For this exercise, repeat exactly the lines below starting at the line holding "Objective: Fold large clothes" and ending at the line holding "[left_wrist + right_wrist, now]", both included, with no extra lines and no pictures.

_ _ _ _ _

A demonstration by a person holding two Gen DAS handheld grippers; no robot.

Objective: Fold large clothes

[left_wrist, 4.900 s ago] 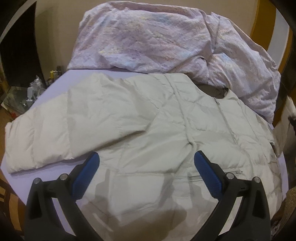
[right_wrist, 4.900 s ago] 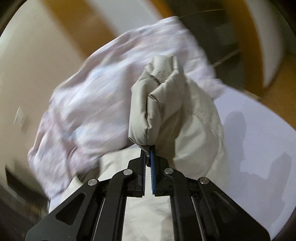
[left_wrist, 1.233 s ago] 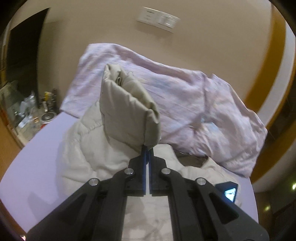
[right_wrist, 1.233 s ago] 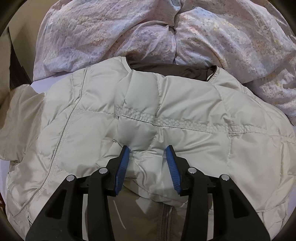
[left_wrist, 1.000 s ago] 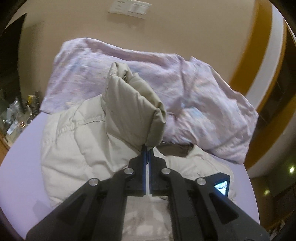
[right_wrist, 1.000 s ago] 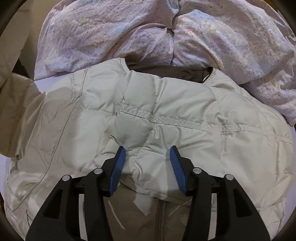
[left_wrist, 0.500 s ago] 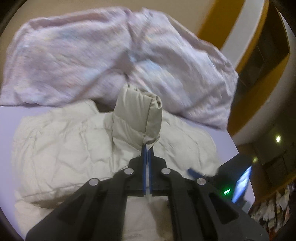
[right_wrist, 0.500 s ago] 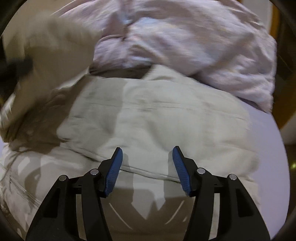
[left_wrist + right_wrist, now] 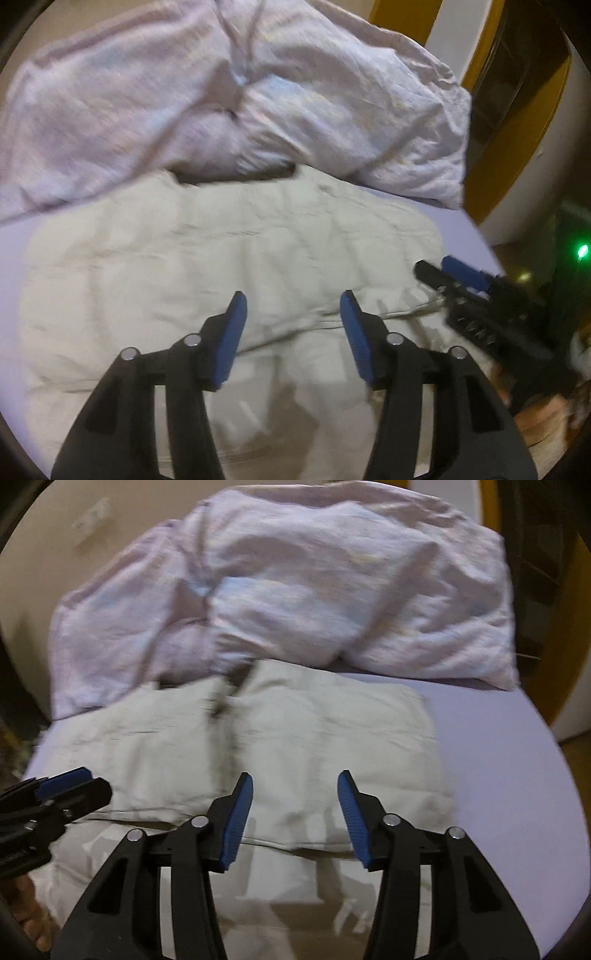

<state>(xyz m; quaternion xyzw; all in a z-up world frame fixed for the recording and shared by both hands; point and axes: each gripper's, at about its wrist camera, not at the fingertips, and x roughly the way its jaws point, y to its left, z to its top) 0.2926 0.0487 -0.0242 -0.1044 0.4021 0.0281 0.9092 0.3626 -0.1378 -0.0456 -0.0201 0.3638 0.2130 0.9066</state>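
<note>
A cream puffer jacket (image 9: 207, 258) lies flat on the lilac bed, both sleeves folded in over its body; it also shows in the right wrist view (image 9: 314, 731). My left gripper (image 9: 293, 301) is open and empty, hovering over the jacket's middle. My right gripper (image 9: 295, 779) is open and empty over the jacket's right half. The right gripper also shows at the right of the left wrist view (image 9: 458, 275), and the left gripper at the left edge of the right wrist view (image 9: 70, 782).
A crumpled pale pink duvet (image 9: 221, 92) is heaped behind the jacket against the wall, also in the right wrist view (image 9: 314, 590). Bare lilac sheet (image 9: 498, 757) lies to the jacket's right. A yellow door frame (image 9: 517, 110) stands far right.
My left gripper has let go of the left sleeve, which now lies folded across the jacket, and has opened. My right gripper stayed open and drew back a little.
</note>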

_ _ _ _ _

Result:
Objective: Fold large clothes

[left_wrist, 4.900 s ago] 
[right_wrist, 4.900 s ago] 
[left_wrist, 1.233 s ago] 
[right_wrist, 1.233 s ago] 
[left_wrist, 1.000 s ago] 
[right_wrist, 1.000 s ago] 
[left_wrist, 0.500 s ago] 
[right_wrist, 0.500 s ago] 
[left_wrist + right_wrist, now] 

The required answer is now complete.